Task to carry out:
All the lines below need to be transcribed exactly. Pictures get left out.

○ ○ ○ ○ ○

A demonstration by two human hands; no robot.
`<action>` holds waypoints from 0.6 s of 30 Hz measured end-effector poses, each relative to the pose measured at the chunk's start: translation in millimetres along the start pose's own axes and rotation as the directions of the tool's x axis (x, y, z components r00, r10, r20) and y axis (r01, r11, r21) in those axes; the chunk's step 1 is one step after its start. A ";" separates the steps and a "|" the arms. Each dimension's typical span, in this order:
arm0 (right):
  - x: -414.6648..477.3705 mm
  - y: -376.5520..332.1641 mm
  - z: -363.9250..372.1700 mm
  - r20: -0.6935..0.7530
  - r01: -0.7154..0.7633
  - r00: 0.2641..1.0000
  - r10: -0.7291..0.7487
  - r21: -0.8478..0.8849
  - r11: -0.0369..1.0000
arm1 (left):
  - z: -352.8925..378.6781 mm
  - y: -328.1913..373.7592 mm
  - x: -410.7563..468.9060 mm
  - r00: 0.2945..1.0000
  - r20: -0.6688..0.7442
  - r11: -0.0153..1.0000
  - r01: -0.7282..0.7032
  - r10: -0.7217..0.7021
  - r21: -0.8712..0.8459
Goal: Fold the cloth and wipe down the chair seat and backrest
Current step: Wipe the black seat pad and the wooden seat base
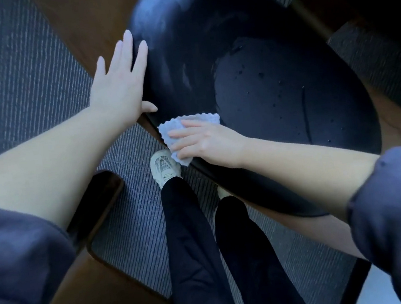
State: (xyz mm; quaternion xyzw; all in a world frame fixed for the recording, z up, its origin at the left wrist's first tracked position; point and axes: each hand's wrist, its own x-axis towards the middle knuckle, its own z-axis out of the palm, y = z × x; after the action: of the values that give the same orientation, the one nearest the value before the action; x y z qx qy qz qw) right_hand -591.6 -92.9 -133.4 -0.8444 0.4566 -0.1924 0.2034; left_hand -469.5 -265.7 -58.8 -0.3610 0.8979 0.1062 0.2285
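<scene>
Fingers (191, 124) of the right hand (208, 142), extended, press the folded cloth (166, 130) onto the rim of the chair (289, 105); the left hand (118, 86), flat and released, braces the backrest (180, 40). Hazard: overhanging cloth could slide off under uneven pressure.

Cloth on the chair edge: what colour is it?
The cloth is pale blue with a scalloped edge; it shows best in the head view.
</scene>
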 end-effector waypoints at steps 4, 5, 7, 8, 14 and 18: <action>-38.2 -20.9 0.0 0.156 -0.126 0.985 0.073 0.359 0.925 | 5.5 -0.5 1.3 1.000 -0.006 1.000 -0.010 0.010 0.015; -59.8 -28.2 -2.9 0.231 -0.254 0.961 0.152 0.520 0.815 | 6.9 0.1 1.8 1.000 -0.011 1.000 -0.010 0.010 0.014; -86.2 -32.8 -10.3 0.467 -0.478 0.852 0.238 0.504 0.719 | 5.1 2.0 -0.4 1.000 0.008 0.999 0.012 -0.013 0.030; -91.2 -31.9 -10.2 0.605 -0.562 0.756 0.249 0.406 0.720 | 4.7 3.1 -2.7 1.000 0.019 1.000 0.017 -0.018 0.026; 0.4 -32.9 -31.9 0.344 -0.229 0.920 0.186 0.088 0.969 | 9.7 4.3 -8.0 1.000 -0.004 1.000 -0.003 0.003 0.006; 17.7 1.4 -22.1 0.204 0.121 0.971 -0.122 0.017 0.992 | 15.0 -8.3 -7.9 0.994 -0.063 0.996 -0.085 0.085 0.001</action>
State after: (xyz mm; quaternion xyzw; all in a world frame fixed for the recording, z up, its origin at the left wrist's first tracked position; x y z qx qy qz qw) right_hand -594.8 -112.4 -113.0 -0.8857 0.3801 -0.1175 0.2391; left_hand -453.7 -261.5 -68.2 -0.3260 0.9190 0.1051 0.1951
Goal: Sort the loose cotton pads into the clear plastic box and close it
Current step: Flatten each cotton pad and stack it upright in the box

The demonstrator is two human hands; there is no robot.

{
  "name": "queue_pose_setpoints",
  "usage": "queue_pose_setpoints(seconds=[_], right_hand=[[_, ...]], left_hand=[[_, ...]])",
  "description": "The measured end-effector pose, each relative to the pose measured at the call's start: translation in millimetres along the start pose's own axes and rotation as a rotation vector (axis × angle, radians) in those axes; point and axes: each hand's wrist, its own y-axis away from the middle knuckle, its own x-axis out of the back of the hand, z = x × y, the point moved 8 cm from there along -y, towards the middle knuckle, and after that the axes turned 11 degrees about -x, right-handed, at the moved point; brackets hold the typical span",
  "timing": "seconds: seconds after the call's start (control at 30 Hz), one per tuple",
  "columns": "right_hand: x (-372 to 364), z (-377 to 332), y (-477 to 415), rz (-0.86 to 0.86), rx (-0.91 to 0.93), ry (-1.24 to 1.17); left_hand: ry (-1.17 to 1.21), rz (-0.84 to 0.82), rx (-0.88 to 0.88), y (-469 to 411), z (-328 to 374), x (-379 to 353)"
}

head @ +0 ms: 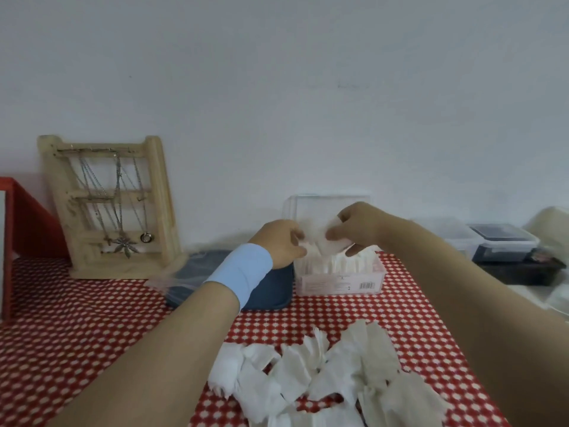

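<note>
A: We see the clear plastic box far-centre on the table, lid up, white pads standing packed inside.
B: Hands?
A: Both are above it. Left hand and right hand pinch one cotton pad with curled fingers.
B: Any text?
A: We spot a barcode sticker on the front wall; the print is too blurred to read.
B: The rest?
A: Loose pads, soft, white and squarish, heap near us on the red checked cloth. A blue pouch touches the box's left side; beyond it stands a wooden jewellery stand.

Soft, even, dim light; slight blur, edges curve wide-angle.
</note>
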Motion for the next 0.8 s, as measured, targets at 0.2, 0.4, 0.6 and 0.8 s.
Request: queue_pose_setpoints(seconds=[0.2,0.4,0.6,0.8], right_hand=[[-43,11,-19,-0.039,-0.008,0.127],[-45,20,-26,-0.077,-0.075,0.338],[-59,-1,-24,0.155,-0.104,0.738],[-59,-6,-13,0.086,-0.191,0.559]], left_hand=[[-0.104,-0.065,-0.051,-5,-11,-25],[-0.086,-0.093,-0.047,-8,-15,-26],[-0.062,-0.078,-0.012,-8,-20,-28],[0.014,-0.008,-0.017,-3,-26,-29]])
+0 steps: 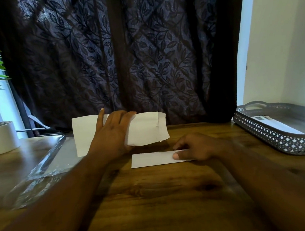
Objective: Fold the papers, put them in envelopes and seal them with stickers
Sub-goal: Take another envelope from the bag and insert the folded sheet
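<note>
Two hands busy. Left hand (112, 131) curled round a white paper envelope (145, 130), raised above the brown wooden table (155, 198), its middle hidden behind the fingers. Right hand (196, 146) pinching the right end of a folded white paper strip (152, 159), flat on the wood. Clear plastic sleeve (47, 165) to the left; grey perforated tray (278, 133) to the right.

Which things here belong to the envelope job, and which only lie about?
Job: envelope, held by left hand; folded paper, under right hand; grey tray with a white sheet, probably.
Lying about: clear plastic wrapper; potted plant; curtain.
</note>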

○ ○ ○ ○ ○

Response to this exercise:
A demonstration by two human hands; no robot.
`<action>` holds waypoints from 0.6 s of 30 Hz measured end-effector poses, each relative to the pose measured at the chunk's start: translation in millimetres along the start pose's own axes and rotation as the directions of the tool's x axis (x, y, z components r00, r10, r20) and y axis (r01, r11, r21) in those axes; the chunk's step 1 is one step after its start. A ";" separates the steps and a "|" the arms. Each dimension's typical span, in this order:
arm0 (right):
  - x: -414.6648..477.3705 mm
  - y: -376.5520..332.1641 mm
  - z: -363.9250..372.1700 mm
  - r20: -0.6935..0.7530
  - r01: -0.7154..0.7633
  - r00: 0.2641..1.0000
  - r10: -0.7291..0.7487
  - r21: -0.8478..0.8849
  - r11: -0.0369..1.0000
arm1 (left):
  - z: -352.8925..378.6781 mm
  - y: -328.1913..373.7592 mm
  - x: -410.7563..468.9060 mm
  - r00: 0.2945..1.0000
  - r20: -0.6688..0.7442
  - r11: -0.0153..1.0000
  - r01: -0.7282..0.7032
  - r10: -0.7217..0.7021
  - r21: -0.8712..0.8459
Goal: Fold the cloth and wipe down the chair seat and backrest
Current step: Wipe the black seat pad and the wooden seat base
State: (xyz mm; quaternion xyzw; all in a world frame fixed for the recording, z up, its origin at the left wrist's first tracked position; point and axes: each hand's wrist, its own x-axis towards the middle knuckle, its own z-axis out of the palm, y = z × x; after the action: of the values that give the same orientation, the one nearest the value before the action; x y z qx qy qz qw) right_hand -591.6 -92.9 -133.4 -0.8444 0.4566 -0.1924 0.2034; left_hand -469.5 -265.7 -58.8 -0.3610 0.8979 0.1062 0.2285
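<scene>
Fingers (191, 124) of the right hand (208, 142), extended, press the folded cloth (166, 130) onto the rim of the chair (289, 105); the left hand (118, 86), flat and released, braces the backrest (180, 40). Hazard: overhanging cloth could slide off under uneven pressure.

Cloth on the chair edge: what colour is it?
The cloth is pale blue with a scalloped edge; it shows best in the head view.
</scene>
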 end-effector waypoints at steps 4, 5, 7, 8, 14 and 18: <action>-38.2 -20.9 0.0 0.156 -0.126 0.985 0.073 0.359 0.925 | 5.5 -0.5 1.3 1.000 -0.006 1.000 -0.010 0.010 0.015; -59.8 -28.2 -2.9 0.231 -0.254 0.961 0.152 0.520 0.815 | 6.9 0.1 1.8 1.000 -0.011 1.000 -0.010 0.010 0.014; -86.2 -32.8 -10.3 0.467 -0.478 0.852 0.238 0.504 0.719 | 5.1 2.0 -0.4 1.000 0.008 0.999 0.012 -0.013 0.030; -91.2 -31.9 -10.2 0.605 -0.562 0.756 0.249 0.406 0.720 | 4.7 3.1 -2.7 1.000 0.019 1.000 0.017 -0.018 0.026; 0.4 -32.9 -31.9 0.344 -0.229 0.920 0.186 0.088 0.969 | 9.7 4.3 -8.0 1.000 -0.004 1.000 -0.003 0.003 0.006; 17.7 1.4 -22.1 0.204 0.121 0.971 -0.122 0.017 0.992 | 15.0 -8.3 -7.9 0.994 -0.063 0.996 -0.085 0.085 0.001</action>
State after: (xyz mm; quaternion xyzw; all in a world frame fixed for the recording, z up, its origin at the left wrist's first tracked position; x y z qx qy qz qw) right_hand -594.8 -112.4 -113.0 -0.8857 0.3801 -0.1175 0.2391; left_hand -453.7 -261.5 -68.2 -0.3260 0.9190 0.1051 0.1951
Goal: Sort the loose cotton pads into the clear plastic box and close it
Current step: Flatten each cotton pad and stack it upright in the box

The demonstrator is two human hands; there is no robot.

{
  "name": "queue_pose_setpoints",
  "usage": "queue_pose_setpoints(seconds=[_], right_hand=[[_, ...]], left_hand=[[_, ...]])",
  "description": "The measured end-effector pose, each relative to the pose measured at the call's start: translation in millimetres along the start pose's own axes and rotation as a rotation vector (axis × angle, radians) in those axes; point and axes: each hand's wrist, its own y-axis away from the middle knuckle, its own x-axis out of the back of the hand, z = x × y, the point moved 8 cm from there along -y, towards the middle knuckle, and after that the axes turned 11 degrees about -x, right-handed, at the moved point; brackets hold the typical span",
  "timing": "seconds: seconds after the call's start (control at 30 Hz), one per tuple",
  "columns": "right_hand: x (-372 to 364), z (-377 to 332), y (-477 to 415), rz (-0.86 to 0.86), rx (-0.91 to 0.93), ry (-1.24 to 1.17); left_hand: ry (-1.17 to 1.21), rz (-0.84 to 0.82), rx (-0.88 to 0.88), y (-469 to 411), z (-328 to 374), x (-379 to 353)"
}

head @ +0 ms: 

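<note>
A: We see the clear plastic box far-centre on the table, lid up, white pads standing packed inside.
B: Hands?
A: Both are above it. Left hand and right hand pinch one cotton pad with curled fingers.
B: Any text?
A: We spot a barcode sticker on the front wall; the print is too blurred to read.
B: The rest?
A: Loose pads, soft, white and squarish, heap near us on the red checked cloth. A blue pouch touches the box's left side; beyond it stands a wooden jewellery stand.

Soft, even, dim light; slight blur, edges curve wide-angle.
</note>
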Motion for the next 0.8 s, as measured, targets at 0.2, 0.4, 0.6 and 0.8 s.
Request: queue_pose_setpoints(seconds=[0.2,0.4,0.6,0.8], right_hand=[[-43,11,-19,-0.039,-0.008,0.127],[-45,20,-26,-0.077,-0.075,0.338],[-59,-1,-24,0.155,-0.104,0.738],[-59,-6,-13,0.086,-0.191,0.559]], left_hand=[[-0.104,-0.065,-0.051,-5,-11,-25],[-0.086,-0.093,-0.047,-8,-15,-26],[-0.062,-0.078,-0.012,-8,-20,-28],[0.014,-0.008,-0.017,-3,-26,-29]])
+0 steps: 
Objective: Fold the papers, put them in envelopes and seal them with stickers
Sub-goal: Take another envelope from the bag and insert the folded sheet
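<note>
Two hands busy. Left hand (112, 131) curled round a white paper envelope (145, 130), raised above the brown wooden table (155, 198), its middle hidden behind the fingers. Right hand (196, 146) pinching the right end of a folded white paper strip (152, 159), flat on the wood. Clear plastic sleeve (47, 165) to the left; grey perforated tray (278, 133) to the right.

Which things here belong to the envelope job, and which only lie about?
Job: envelope, held by left hand; folded paper, under right hand; grey tray with a white sheet, probably.
Lying about: clear plastic wrapper; potted plant; curtain.
</note>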

This brings the exercise to completion.